If your symptoms or health problems do not improve or worsen over time, it is essential to contact your doctor for further evaluation and guidance. To ensure safe and effective treatment, never share your medication with others, and do not take medication prescribed to someone else.

Store all medications in a secure location, out of the reach of children and pets, to prevent accidental ingestion. Properly dispose of unused or expired medications by checking with your pharmacist for guidance on the best disposal method. Unless instructed to do so by a healthcare professional or pharmacist, avoid flushing medications down the toilet or pouring them down the drain. Many communities offer drug take-back programs, which can be an alternative disposal option.

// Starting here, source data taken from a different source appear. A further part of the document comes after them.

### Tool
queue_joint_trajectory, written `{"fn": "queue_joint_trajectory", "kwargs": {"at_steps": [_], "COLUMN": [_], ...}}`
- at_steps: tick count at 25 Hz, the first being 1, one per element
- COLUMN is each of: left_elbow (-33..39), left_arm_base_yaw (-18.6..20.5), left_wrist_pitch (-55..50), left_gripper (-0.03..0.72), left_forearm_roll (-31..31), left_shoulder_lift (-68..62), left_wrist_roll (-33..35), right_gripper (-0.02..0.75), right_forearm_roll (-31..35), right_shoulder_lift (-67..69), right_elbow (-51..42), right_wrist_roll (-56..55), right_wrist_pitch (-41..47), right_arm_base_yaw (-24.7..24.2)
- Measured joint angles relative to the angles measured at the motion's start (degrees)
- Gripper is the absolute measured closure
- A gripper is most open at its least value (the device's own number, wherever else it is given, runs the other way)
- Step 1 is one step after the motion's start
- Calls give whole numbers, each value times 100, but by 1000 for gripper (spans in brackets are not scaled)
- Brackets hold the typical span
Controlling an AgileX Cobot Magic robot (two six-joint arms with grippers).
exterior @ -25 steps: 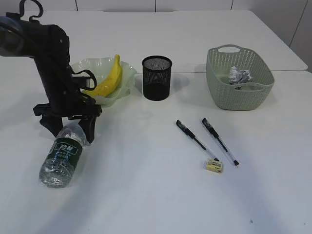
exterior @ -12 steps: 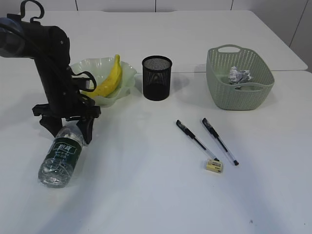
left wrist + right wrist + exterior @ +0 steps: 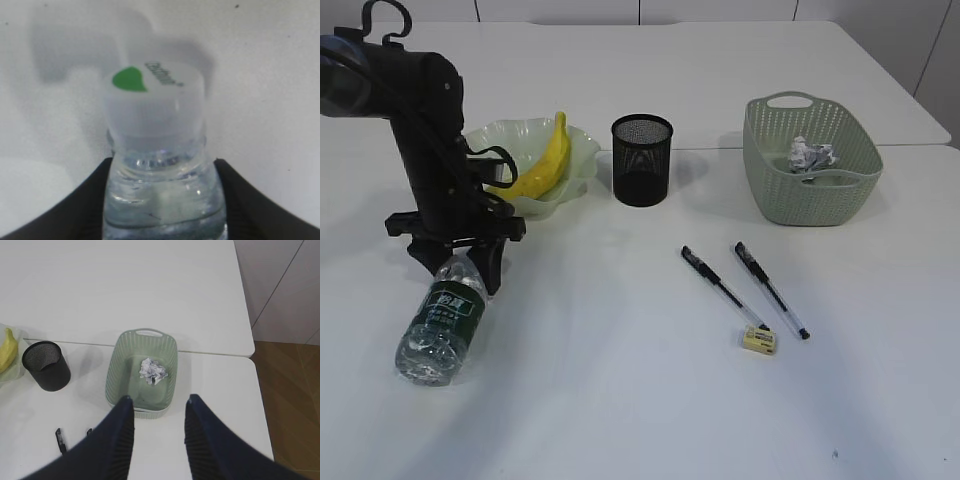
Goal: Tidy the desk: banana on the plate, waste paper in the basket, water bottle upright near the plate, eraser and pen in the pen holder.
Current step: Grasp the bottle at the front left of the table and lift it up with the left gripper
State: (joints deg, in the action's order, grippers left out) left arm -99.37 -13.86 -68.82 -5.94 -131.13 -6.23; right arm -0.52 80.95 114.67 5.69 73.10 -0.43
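Note:
The water bottle (image 3: pixel 440 335) lies on its side on the desk (image 3: pixel 620 400) at the left, cap toward the plate. My left gripper (image 3: pixel 458 268) points down over its neck, and both fingers press the bottle's shoulder in the left wrist view (image 3: pixel 162 165), just behind the white cap (image 3: pixel 155 107). The banana (image 3: pixel 548 160) lies on the pale green plate (image 3: pixel 582 160). The waste paper (image 3: pixel 812 155) is in the basket (image 3: pixel 810 195). Two pens (image 3: pixel 720 285) (image 3: pixel 770 290) and the eraser (image 3: pixel 759 340) lie on the desk. The pen holder (image 3: pixel 641 160) stands upright. My right gripper (image 3: pixel 160 399) is open, high above the basket (image 3: pixel 112 385).
The plate sits just behind my left arm, the pen holder to its right. The right wrist view shows the waste paper (image 3: pixel 152 370), the pen holder (image 3: pixel 46 365), the banana's end (image 3: pixel 6 347) and the desk's right edge with floor beyond.
My left gripper's fingers have drawn in round the bottle's neck. The bottle has shifted slightly to the left. Nothing else has moved.

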Motion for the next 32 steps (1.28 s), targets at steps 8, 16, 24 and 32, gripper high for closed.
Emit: {"fn": "queue_joint_trajectory", "kwargs": {"at_steps": [8, 16, 24, 32], "left_elbow": [-10, -10, -10, -10], "left_arm_base_yaw": [0, 0, 0, 0], "left_wrist_pitch": [46, 106, 133, 139], "left_gripper": [305, 308, 308, 308], "left_forearm_roll": [195, 274, 308, 320], "left_shoulder_lift": [0, 0, 0, 0], "left_wrist_roll": [-9, -22, -22, -22], "right_gripper": [477, 477, 477, 477], "right_forearm_roll": [0, 0, 0, 0], "right_shoulder_lift": [0, 0, 0, 0], "right_elbow": [0, 0, 0, 0], "right_wrist_roll": [0, 0, 0, 0], "right_wrist_pitch": [0, 0, 0, 0], "right_arm_base_yaw": [0, 0, 0, 0]}}
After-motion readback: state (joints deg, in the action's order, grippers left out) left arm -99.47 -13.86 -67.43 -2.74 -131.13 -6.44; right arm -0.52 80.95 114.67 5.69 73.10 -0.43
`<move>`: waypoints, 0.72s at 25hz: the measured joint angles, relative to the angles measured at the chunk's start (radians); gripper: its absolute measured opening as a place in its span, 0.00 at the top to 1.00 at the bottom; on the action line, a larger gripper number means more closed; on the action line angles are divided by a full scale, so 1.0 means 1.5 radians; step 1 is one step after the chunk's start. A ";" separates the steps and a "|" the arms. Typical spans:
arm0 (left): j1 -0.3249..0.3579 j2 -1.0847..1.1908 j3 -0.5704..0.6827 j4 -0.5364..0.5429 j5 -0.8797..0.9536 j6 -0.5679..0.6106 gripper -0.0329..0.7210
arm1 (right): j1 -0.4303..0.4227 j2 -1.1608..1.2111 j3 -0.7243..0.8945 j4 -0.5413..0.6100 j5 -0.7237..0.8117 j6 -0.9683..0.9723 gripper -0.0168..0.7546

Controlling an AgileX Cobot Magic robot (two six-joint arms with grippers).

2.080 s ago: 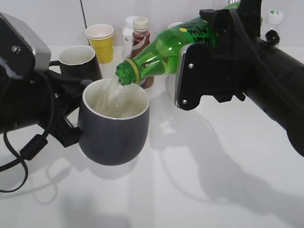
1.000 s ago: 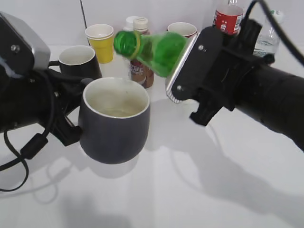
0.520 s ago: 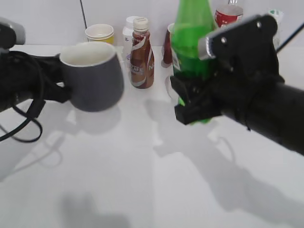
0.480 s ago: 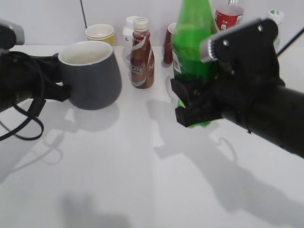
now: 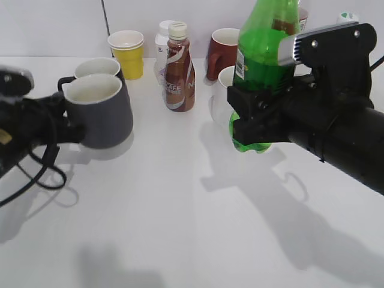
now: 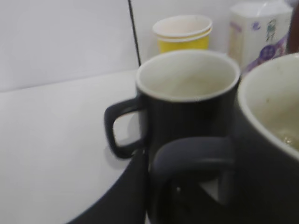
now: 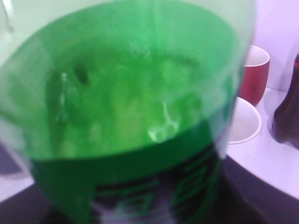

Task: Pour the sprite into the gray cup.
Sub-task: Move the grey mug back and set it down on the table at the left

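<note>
The sprite (image 5: 264,54) is upright, its base a little above the table, and my right gripper (image 5: 243,120) is shut on its lower body. It fills the right wrist view (image 7: 126,107), with liquid inside. The gray cup (image 5: 102,114) is low at the table's left, just in front of a black mug (image 5: 99,67). My left gripper (image 5: 67,127) is shut on its handle. In the left wrist view the gray cup (image 6: 273,140) holds some liquid, and my left gripper (image 6: 182,186) shows as a dark blur round the handle.
At the back stand a yellow paper cup (image 5: 127,53), a brown coffee bottle (image 5: 178,69), a white bottle (image 5: 162,51), a red mug (image 5: 222,51) and a white cup (image 5: 223,90). The black mug (image 6: 187,93) is right behind the gray cup.
The sprite went from tipped over the gray cup to upright and moved right. The gray cup moved left and down, next to the black mug.
</note>
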 joint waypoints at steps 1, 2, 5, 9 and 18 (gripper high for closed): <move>0.000 0.008 0.007 0.000 -0.013 0.000 0.89 | 0.000 0.000 0.000 0.000 0.000 -0.001 0.42; 0.000 0.015 0.015 0.000 -0.023 0.000 0.89 | 0.000 0.000 0.000 0.000 0.000 -0.001 0.42; 0.000 0.033 0.037 0.004 -0.043 0.001 0.89 | 0.000 0.000 0.000 0.000 0.000 -0.002 0.42; 0.000 0.044 0.057 0.011 -0.067 0.002 0.89 | 0.000 0.000 0.000 0.000 0.000 -0.002 0.42; 0.000 0.045 0.078 0.046 -0.078 -0.004 0.82 | 0.000 0.000 0.000 0.000 0.000 -0.003 0.42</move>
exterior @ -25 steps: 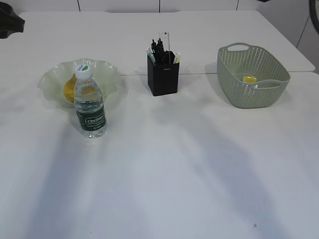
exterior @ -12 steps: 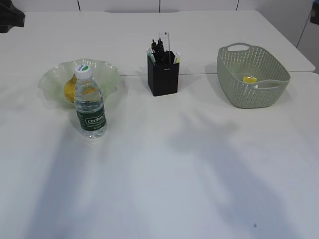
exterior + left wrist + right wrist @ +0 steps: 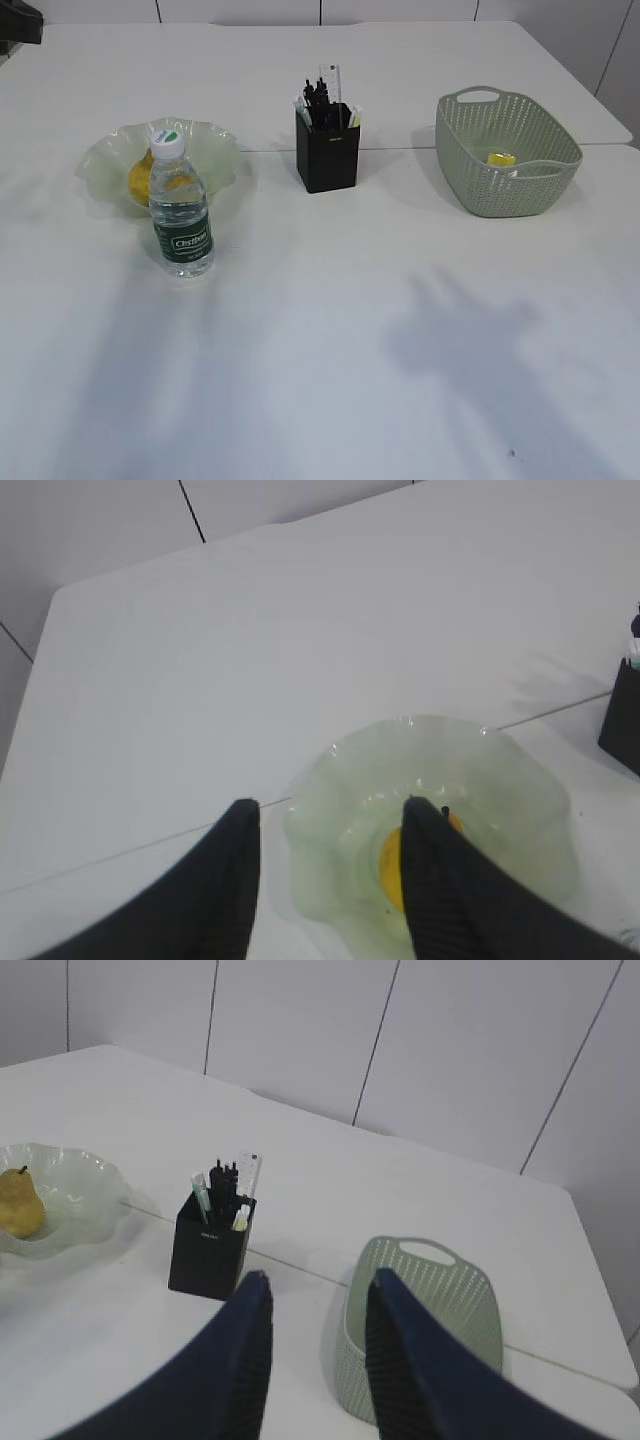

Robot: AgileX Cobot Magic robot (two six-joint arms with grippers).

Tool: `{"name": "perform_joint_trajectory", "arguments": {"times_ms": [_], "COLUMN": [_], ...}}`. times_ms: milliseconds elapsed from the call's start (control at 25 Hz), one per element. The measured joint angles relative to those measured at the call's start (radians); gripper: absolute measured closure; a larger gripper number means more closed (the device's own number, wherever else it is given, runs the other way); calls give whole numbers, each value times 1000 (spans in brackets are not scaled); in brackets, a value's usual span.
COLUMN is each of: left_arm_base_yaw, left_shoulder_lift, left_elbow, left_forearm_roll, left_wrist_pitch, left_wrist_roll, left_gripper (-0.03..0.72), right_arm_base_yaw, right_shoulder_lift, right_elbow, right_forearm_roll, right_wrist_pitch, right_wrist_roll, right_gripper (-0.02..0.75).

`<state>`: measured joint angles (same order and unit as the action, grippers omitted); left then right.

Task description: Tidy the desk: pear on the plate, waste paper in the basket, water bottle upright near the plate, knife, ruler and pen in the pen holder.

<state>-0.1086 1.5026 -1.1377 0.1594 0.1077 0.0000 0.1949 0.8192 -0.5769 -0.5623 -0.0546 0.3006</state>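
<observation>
A yellow pear (image 3: 142,178) lies on the pale green wavy plate (image 3: 215,145). A water bottle (image 3: 181,218) stands upright just in front of the plate. The black pen holder (image 3: 327,150) holds a ruler, pens and other sticks. The green basket (image 3: 507,150) holds a yellow piece of waste paper (image 3: 501,159). My left gripper (image 3: 330,805) is open and empty, high above the plate (image 3: 520,780) and the pear (image 3: 390,865). My right gripper (image 3: 318,1278) is open and empty, high above the table between the pen holder (image 3: 208,1252) and the basket (image 3: 420,1320).
The white table (image 3: 330,330) has a seam running across behind the plate and holder. A white panelled wall stands behind the table in the right wrist view. Arm shadows lie on the table's front half.
Both arms have drawn back out of the exterior view: the dark shapes at the top left and top right corners have shrunk away. The shadows on the table have shifted. The objects have not moved.
</observation>
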Motion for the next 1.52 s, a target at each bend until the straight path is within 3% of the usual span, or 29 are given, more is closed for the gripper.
{"name": "perform_joint_trajectory", "arguments": {"times_ms": [560, 1040, 1520], "left_arm_base_yaw": [0, 0, 0], "left_shoulder_lift": [-196, -504, -859], "left_elbow": [236, 431, 536], "left_forearm_roll": [48, 66, -11], "left_wrist_pitch": [-125, -131, 120], "left_wrist_roll": [0, 0, 0], "left_gripper": [365, 365, 365], "right_arm_base_yaw": [0, 0, 2], "right_shoulder_lift": [-279, -430, -515], "right_elbow": [83, 149, 149], "right_forearm_roll": [5, 41, 108], "right_wrist_pitch": [275, 389, 513], "right_wrist_roll": [13, 16, 6], "right_gripper": [496, 498, 498]}}
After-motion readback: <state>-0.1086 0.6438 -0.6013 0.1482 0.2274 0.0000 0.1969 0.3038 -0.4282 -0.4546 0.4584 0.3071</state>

Some medications may come with an additional patient information leaflet, so it is a good idea to consult with your pharmacist to determine if this applies to your prescription. If you have any questions or concerns about your medication, do not hesitate to discuss them with your doctor, nurse, pharmacist, or other healthcare provider.

In the event of a suspected overdose, immediately contact your local poison control center or seek emergency medical attention. Be prepared to provide critical information, including the name of the medication, the amount taken, and the time it was taken, to ensure prompt and effective treatment.